9,271 views

Consider a selection of the form $\sigma_{A\leq 100} (r)$, where $r$ is a relation with $1000$ tuples. Assume that the attribute values for $A$ among the tuples are uniformly distributed in the interval $[0, 500].$ Which one of the following options is the best estimate of the number of tuples returned by the given selection query ?

1. $50$
2. $100$
3. $150$
4. $200$

"Relational Algebra doesn't allow repetition"

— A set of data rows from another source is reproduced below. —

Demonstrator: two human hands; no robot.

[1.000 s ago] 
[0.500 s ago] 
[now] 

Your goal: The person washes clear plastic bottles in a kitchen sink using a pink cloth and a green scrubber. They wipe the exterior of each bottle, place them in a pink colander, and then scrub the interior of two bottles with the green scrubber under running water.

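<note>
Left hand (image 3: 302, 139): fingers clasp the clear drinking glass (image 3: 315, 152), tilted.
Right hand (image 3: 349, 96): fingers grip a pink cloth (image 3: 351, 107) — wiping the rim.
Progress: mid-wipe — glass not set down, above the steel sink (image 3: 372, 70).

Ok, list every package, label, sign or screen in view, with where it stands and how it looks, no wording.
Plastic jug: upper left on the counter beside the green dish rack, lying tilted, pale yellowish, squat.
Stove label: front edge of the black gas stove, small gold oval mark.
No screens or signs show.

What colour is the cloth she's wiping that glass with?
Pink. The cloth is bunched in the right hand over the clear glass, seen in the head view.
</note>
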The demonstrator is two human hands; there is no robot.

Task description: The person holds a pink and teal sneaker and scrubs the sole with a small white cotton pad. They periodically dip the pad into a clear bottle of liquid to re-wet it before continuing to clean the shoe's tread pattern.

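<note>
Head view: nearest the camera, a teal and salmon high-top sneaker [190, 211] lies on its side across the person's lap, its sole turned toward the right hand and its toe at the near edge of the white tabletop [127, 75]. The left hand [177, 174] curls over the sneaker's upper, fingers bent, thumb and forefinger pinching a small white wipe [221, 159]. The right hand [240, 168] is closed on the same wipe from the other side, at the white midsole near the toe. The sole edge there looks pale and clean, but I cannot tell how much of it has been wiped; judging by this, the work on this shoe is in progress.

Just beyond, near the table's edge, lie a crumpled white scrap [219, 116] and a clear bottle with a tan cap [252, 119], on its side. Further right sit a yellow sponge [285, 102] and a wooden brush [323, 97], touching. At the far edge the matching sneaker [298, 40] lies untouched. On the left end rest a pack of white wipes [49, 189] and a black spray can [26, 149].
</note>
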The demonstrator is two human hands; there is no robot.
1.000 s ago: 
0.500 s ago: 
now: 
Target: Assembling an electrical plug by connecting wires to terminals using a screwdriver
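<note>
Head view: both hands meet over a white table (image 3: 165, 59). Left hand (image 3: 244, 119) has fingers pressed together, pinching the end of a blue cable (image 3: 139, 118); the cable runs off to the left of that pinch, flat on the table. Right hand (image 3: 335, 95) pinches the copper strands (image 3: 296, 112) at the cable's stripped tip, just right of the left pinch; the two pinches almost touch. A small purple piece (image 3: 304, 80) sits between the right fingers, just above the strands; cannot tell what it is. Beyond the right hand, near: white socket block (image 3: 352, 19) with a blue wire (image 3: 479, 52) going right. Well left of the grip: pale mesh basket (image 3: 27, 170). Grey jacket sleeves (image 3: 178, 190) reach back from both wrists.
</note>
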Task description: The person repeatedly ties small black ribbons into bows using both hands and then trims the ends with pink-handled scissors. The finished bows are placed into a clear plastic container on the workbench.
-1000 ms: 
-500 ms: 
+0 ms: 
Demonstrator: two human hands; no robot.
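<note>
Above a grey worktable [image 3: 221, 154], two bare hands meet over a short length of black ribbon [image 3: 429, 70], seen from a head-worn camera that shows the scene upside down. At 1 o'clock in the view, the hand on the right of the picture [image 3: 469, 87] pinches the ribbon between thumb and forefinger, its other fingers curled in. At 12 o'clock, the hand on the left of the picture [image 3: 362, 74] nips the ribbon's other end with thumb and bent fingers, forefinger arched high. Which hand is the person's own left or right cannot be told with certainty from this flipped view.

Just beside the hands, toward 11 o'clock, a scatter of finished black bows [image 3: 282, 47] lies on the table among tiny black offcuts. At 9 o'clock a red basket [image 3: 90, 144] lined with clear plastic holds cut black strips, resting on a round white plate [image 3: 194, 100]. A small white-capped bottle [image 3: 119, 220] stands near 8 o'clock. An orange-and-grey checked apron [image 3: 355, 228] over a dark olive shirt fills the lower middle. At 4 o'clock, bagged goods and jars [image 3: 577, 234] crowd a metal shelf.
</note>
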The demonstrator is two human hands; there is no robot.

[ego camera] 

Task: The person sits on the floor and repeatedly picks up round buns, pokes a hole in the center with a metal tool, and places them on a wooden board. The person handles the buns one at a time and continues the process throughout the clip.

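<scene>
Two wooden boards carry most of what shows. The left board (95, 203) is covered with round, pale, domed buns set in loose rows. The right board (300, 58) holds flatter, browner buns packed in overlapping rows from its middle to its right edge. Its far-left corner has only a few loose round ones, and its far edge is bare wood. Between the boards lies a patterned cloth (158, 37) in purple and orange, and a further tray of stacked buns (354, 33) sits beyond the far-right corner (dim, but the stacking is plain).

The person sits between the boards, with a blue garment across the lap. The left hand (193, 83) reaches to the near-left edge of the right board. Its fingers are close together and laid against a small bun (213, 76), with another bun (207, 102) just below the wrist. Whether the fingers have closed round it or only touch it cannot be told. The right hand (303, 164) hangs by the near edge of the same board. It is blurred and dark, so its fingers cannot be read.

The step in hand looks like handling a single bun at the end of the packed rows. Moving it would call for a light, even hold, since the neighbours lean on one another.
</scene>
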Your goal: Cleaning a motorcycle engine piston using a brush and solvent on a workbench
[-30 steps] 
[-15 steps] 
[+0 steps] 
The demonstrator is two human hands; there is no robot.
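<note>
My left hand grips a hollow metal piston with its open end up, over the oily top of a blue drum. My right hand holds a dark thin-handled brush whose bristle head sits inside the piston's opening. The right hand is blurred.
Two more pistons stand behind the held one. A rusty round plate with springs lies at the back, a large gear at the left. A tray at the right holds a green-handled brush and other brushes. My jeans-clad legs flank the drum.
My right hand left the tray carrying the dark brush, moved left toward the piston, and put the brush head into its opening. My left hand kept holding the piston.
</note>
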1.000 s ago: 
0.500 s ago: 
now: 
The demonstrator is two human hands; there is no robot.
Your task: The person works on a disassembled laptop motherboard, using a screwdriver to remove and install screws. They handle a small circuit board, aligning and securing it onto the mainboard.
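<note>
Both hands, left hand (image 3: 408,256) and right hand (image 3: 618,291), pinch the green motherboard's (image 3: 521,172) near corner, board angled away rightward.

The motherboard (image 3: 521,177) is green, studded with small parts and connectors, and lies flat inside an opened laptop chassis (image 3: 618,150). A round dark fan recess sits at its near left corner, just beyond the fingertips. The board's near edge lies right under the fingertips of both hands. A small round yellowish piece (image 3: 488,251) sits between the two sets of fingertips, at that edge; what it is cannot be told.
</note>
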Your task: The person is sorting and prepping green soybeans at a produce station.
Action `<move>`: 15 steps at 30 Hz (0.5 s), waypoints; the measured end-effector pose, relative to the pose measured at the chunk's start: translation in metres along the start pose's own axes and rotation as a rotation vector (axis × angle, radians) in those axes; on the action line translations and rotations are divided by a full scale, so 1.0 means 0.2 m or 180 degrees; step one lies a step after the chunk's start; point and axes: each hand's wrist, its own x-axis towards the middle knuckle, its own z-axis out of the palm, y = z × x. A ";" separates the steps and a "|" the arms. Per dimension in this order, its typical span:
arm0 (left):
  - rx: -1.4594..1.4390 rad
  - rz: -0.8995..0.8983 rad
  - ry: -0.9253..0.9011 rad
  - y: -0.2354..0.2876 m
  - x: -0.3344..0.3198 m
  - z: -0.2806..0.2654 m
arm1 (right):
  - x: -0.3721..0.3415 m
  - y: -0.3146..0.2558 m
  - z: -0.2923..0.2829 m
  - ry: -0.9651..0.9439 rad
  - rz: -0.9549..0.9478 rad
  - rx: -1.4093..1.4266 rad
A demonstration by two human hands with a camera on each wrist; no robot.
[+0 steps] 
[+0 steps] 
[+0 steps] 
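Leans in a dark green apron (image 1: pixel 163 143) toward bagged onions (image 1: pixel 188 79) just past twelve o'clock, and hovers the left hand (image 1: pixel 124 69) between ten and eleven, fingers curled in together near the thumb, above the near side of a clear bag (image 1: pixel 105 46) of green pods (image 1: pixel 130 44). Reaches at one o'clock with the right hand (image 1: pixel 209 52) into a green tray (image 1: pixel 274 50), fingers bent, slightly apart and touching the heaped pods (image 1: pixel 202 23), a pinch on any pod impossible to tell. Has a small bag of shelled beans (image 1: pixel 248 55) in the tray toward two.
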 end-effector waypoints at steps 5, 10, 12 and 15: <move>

Well, it's selection query, not Projection. Selection by default will never have duplicates, since all tuples have to be different.
If whole tuple will repeat then it will ignore repeating tuple. But Here may be more attributes apart from A...And here A is repeating but combination of other attribute with A may not repeat...bcz of this 200 is ans instead of 100.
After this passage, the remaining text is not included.